At IAM he filled in a variety of volunteer roles from 2016 until his death in February of this year, including board president and project manager overseeing construction of IAM’s thrift shop.

“Rick’s work on the IAM Thrift Store has provided the crisis services nonprofit with its first steady revenue stream since it was founded in 1984,” Moss noted. “Rick made his most recent contributions in 2022 while battling for his life with a brain cancer diagnosis. He has richly blessed his community and IAM.”

The Governor's Volunteer Service Award recipients are people who have shown concern and compassion for neighbors by making a significant contribution to their community through volunteer service.
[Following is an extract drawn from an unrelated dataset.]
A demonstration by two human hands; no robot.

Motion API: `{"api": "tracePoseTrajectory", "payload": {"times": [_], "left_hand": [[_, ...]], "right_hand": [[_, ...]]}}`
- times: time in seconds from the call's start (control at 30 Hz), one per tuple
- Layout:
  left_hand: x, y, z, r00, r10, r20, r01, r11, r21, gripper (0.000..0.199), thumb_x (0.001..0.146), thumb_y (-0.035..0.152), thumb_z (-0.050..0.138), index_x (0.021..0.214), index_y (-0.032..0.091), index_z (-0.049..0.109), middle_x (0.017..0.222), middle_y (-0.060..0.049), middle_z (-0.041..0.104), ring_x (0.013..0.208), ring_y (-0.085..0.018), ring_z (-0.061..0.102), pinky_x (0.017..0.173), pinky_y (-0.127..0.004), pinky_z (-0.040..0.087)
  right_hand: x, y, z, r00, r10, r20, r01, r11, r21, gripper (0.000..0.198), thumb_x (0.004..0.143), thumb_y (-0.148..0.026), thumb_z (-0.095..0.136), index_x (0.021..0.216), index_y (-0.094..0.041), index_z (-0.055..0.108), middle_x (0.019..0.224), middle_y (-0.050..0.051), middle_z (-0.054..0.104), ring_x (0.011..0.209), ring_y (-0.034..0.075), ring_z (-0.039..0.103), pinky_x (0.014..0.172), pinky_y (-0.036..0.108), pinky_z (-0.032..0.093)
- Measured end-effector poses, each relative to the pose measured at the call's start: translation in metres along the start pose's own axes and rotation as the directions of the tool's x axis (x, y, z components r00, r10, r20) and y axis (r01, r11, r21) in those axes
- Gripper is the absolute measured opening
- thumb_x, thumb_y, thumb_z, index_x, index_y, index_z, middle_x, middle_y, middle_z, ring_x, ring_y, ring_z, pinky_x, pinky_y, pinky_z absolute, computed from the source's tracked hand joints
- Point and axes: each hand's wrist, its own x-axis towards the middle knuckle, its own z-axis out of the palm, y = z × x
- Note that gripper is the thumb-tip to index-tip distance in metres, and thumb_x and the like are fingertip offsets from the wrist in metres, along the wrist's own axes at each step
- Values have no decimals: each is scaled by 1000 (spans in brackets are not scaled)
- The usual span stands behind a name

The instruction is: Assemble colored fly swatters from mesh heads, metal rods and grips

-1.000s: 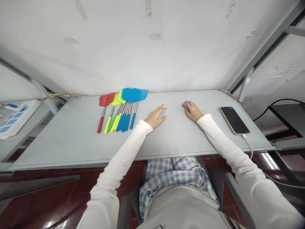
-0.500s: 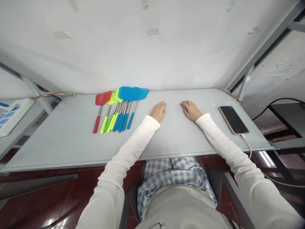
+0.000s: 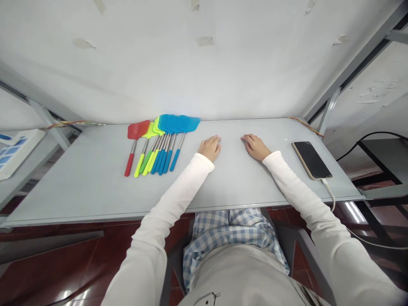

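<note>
My left hand (image 3: 210,147) lies palm down on the grey table (image 3: 89,182), fingers stretched out and nothing in them. To its right, my right hand (image 3: 256,147) also rests on the tabletop, its fingers loosely extended and holding nothing. Left of my left hand is an overlapping row of fly swatters with metal shafts and coloured grips. A red fly swatter (image 3: 129,165) is at the row's left end. Yellow-green fly swatters (image 3: 149,129) come after it, one with a green grip (image 3: 146,161). Several blue fly swatters (image 3: 188,123) form the right side, heads towards the wall.
A phone (image 3: 311,159) with a white charging cable (image 3: 330,193) lies on the table's right side. Behind the table rises a white wall (image 3: 204,80) with tape scraps. Metal frame posts (image 3: 328,112) stand at both ends. A white and blue object (image 3: 19,151) is at far left.
My left hand has shifted very slightly left on the table. My right hand and the fly swatters stay in place; the camera view has moved a little.
</note>
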Motion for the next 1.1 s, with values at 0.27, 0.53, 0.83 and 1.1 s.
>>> {"api": "tracePoseTrajectory", "payload": {"times": [0.27, 0.53, 0.83, 1.1], "left_hand": [[-2, -37, -24, 801, -475, -365, 512, 859, 5, 46, 84, 6, 33, 127, 4, 48, 133, -26, 46, 118, -33, 49, 95, -48, 38], [-2, -50, -21, 873, -446, -195, 473, 872, 124, 33, 86, 11, 32, 110, 11, 55, 115, -24, 56, 113, -34, 48, 91, -51, 35], [1, -14, -10, 980, 189, 59, -189, 982, -8, 34, 95, 27, 36, 120, 20, 58, 110, -11, 55, 103, -23, 56, 92, -39, 43], [-2, 4, -1, 911, 400, -98, -404, 914, -31, 37, 97, 24, 32, 122, 18, 58, 105, -10, 57, 93, -17, 57, 90, -33, 47]], "right_hand": [[0, -1, -2, 1000, 8, 29, -8, 1000, 5, 43, 91, -21, 30, 127, -12, 52, 128, 19, 54, 110, 29, 53, 92, 47, 44], [0, 0, -2, 999, 5, 38, -6, 1000, 9, 43, 92, -22, 30, 127, -11, 52, 128, 19, 54, 111, 30, 53, 95, 47, 44], [0, -25, -17, 976, -32, -215, 39, 999, 25, 47, 93, -31, 33, 133, -8, 43, 133, 24, 45, 123, 31, 45, 101, 49, 39], [-2, -50, -26, 968, -245, -55, 233, 958, -168, 36, 94, -28, 38, 126, -21, 55, 143, 13, 45, 141, 29, 29, 112, 53, 27]]}}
Henderson County recipients of the award for 2023 were:

  • Chip Gould, nominated by Blue Ridge Community College and UNC Health Pardee
  • Skip Grasser, nominated by nominated by the Boys & Girls Club of Henderson County
  • Terry Ketcham, nominated by UNC Health Pardee
  • Eleanor Sloane, nominated by Safelight
  • Jim Steinbaugh, nominated by YMCA of Western North Carolina
  • The late Janice Witte, nominated by Children & Family Resource Center and United Way of Henderson County
  • Friends of Carl Sandburg at Connemara, nominated by Carl Sandburg National Historical Site

ChipGouldPardee President Jay Kirby and BRCC President Laura Leatherwood presented the Volunteer Service Award to Chip Gould.BRCC President Laura Leatherwood and Pardee President Jay Kirby presented the award on behalf of the office of the governor.

“We cannot think of a more deserving person to receive this recognition,” Leatherwood said.
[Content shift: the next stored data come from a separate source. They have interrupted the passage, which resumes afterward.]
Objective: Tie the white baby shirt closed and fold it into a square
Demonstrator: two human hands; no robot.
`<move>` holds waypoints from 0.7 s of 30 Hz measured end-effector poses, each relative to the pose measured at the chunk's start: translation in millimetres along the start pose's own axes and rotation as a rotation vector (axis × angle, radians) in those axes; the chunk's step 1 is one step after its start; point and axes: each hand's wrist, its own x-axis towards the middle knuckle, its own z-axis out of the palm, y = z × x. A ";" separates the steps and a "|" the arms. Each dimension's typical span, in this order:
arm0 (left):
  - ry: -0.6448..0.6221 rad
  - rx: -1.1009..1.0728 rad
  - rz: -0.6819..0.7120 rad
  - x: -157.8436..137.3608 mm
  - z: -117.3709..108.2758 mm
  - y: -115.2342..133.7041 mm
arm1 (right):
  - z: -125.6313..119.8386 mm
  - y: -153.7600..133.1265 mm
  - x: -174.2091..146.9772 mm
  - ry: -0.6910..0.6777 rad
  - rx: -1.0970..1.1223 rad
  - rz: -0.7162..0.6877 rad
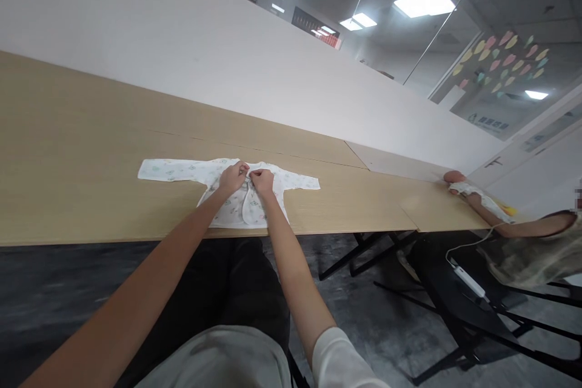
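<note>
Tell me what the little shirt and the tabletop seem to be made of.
Little shirt: soft, matte printed fabric, perhaps cotton; it lies thin and flat. Tabletop: probably wood-look laminate, smooth and low-sheen, given its even tan surface and straight seams.

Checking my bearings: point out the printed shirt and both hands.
Printed shirt [233,207]: head view, lower front.
Left hand [233,176]: head view, back of hand.
Right hand [263,181]: head view, back of hand.

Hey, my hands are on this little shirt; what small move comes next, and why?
Perhaps draw your left hand toward your right hand at the top of the shirt: the two sit close there, while the curved front edge below lies free of both hands.
</note>
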 end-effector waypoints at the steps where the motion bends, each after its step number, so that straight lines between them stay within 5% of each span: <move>1: 0.001 -0.010 0.003 -0.2 -0.3 -0.1 | -0.2 -0.3 -0.4 -0.006 0.007 -0.006; 12: 0.015 -0.014 -0.015 0.8 5.5 -1.9 | -1.2 -5.4 0.4 -0.046 0.037 0.013; 21: 0.011 -0.112 -0.062 3.0 3.2 -4.5 | 5.9 -3.0 2.8 -0.004 -0.269 -0.103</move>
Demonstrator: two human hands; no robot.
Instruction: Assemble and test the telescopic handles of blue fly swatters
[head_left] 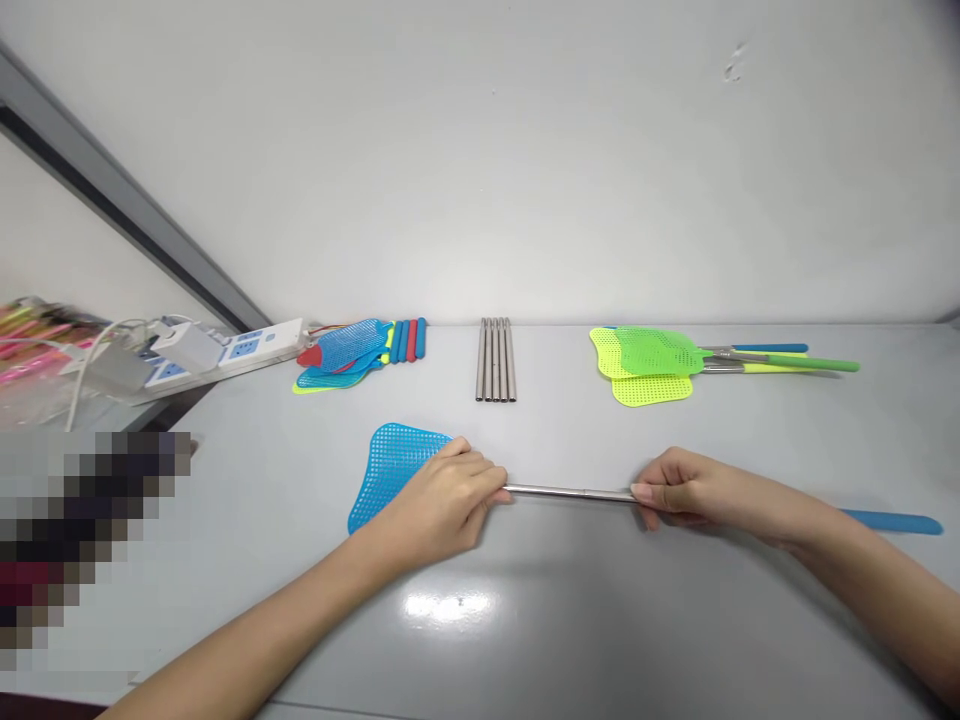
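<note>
A blue fly swatter (394,462) with a perforated head lies across the front of the grey table, in both of my hands. My left hand (454,495) is closed around its neck, just right of the head, and hides that part. Farther right, my right hand (679,488) pinches the thin metal telescopic rod (566,491) between thumb and fingers. Bare rod shows between the two hands. Beyond my right forearm the swatter's blue handle (892,521) sticks out; the stretch under the wrist is hidden.
Several metal tubes (496,362) lie side by side at the back. To their left are loose swatter heads (352,350) and coloured handles (411,340). Whole green and yellow swatters (660,355) lie back right. A power strip (247,350) with plugs and cables stands at the left.
</note>
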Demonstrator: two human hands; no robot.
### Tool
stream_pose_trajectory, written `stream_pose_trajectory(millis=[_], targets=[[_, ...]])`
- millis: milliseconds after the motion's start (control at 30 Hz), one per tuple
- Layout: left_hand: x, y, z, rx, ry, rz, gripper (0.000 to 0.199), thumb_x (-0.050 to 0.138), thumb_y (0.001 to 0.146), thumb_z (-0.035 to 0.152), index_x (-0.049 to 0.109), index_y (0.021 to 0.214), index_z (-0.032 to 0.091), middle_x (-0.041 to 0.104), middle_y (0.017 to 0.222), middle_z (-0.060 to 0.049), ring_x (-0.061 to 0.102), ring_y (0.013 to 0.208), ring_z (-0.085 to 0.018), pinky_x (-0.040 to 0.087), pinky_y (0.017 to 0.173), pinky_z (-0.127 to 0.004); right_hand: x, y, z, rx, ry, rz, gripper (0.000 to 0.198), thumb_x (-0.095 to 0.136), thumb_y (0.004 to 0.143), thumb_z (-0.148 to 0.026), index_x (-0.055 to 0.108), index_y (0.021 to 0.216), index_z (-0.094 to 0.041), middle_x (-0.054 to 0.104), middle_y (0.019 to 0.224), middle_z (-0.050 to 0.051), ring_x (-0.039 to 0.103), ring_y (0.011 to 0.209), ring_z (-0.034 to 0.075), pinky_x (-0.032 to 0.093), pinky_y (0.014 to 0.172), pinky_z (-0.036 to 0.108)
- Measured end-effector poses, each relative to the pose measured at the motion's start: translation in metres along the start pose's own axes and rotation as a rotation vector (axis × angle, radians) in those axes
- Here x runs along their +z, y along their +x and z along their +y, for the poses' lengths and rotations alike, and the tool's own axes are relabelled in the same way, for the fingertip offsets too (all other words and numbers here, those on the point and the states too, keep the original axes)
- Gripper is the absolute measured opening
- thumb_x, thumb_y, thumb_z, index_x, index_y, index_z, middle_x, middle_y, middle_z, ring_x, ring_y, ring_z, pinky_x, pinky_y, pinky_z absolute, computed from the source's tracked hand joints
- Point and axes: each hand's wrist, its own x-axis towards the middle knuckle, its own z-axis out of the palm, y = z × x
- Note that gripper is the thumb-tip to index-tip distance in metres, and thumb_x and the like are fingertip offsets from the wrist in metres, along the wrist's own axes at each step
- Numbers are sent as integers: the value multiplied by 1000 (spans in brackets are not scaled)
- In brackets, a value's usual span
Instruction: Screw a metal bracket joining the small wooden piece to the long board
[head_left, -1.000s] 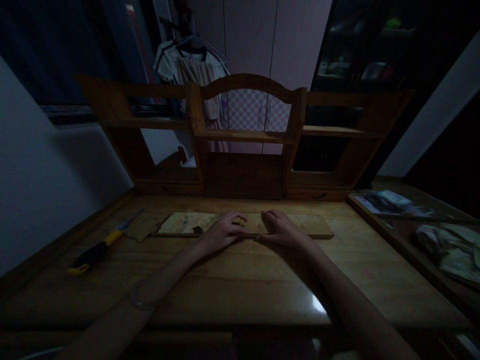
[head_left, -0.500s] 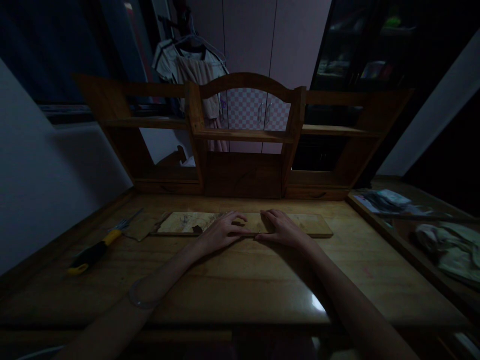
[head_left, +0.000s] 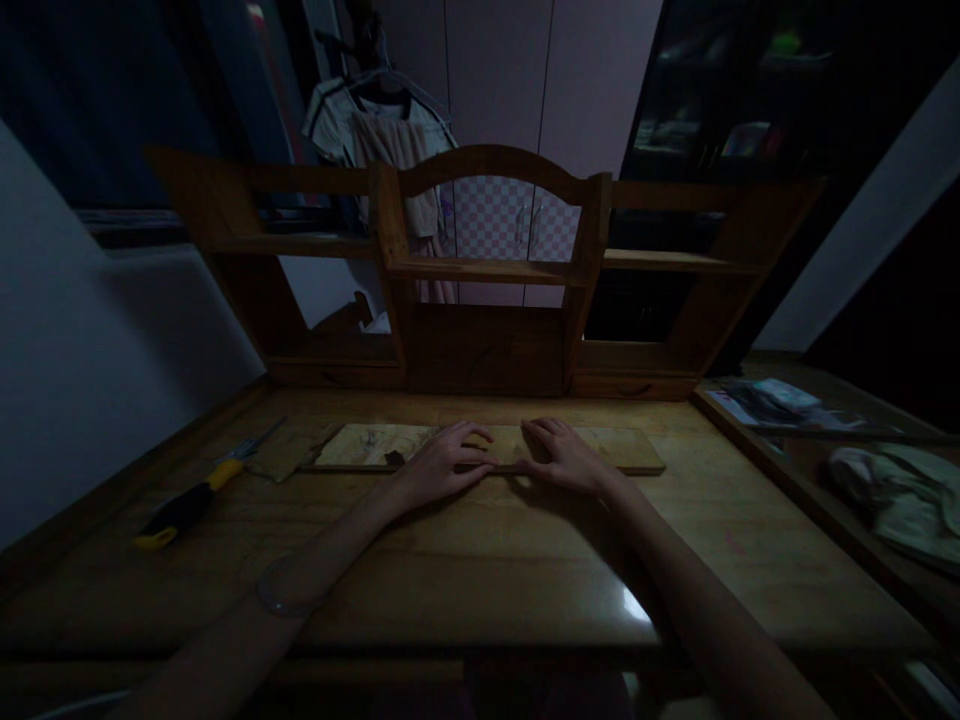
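The board (head_left: 506, 446) is lying flat and crosswise on the desk (head_left: 480, 570), in front of the wooden shelf unit (head_left: 487, 345). You are setting both hands near its middle: left hand (head_left: 442, 462) and right hand (head_left: 566, 460) are facing each other, with a short stretch of bare wood showing between them.

Handling, as judged: you are doing well by spreading contact over two places, so keep the pressure even — a heavier hand may be tipping or skewing the board. With both ends lying beyond your hands, watch that neither is lifting or swinging. The left part is looking stained and worn, with a dark patch (head_left: 394, 458); splinters are possible there, so go lightly.

Grip: on each hand the fingers are curving over the top while the thumb is lying toward the near edge, leaving a moderate gap — roughly spanning the board. Both hands are apparently touching it; whether they are pinching firmly or only resting, you cannot tell in this dim light.

Surroundings: a tool with a black and yellow handle (head_left: 191, 503) is lying apart on the left, well away from your fingers.
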Motion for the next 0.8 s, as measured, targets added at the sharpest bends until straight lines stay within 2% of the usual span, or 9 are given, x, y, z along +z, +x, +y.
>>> stream_pose_trajectory(millis=[167,367,800], targets=[[-1,1,4,-35,1,23,18,58,92,22,72,103,24,59,119,-8,57,111,-21,47,97,-41,1,1,3,-6,-11,-23,66,52,91,-54,47,143,-13,48,142,15,42,130,28,33,111,42],[6,-1,-1,-22,11,-31,18,61,90,23,70,106,24,58,120,-8,56,113,-22,46,99,-40,1,-1,-1,-3,-40,-20,70,53,90,-53,44,146,-11,46,143,16,41,131,29,31,112,42],[4,1,1,118,352,-101,17,54,95,24,68,105,23,58,123,-9,53,115,-25,44,98,-43,1,-1,-10,8,-86,-24,70,54,90,-48,43,146,-10,48,142,17,42,128,30,26,113,43]])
Kirby added: “Chip has given countless hours of his time and talents to the organizations that he serves, and we are all the better for it. This recognition is well deserved.” 

Gould has served with Blue Ridge’s Board of Trustees since 2007, and he has held numerous community leadership positions. In addition to leading Blue Ridge’s Board of Trustees, Gould currently serves as chair UNC Health Pardee Board of Trustees and on the boards of the Blue Ridge Community College Educational Foundation, Pardee Hospital Foundation, Economic Investment Fund of Henderson County and First Bank Corp.